> [Task goal]
Your response should be an exact reproduction of the data below, beginning at the line containing "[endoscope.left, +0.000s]" and ending with the final line.

> [Provided data]

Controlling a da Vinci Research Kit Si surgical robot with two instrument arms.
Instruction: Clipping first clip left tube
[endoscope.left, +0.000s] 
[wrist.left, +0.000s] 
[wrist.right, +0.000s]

> [Response]
[endoscope.left, +0.000s] 
[wrist.left, +0.000s] 
[wrist.right, +0.000s]

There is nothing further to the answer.